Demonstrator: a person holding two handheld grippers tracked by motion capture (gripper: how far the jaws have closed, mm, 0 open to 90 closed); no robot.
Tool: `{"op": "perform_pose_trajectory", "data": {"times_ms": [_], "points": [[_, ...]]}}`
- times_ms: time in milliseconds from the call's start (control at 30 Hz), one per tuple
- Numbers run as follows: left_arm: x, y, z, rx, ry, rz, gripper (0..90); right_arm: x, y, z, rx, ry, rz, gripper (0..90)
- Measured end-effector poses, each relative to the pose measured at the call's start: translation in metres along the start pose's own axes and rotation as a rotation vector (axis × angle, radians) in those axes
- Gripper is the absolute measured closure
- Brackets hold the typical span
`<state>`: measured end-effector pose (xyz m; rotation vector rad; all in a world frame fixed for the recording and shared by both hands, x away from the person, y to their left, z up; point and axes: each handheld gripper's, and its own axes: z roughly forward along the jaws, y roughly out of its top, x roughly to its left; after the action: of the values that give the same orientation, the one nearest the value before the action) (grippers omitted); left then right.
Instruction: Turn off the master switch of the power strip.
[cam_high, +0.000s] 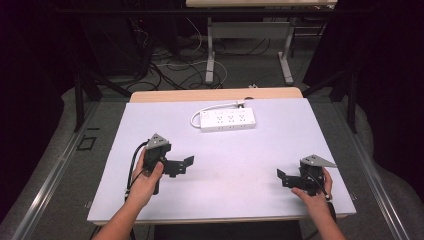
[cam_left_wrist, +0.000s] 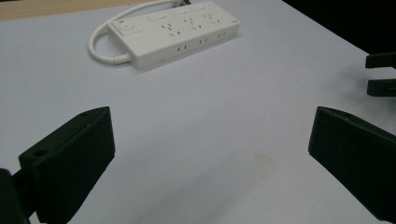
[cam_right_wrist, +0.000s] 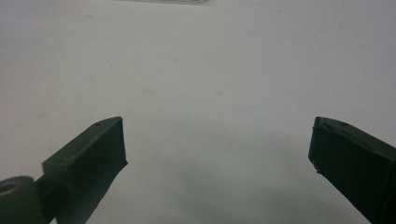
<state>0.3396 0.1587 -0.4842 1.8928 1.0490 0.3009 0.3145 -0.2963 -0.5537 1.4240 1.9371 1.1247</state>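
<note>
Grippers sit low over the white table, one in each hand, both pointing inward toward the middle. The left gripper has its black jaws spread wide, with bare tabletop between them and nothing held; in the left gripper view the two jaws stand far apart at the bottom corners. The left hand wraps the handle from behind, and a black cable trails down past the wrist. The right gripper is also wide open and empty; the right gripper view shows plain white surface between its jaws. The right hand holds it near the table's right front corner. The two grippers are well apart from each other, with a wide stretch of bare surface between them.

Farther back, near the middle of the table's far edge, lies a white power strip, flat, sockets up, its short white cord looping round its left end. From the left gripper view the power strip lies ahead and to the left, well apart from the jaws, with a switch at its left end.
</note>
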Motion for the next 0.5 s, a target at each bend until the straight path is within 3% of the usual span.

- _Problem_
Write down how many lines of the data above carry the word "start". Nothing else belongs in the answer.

- _Answer box_
2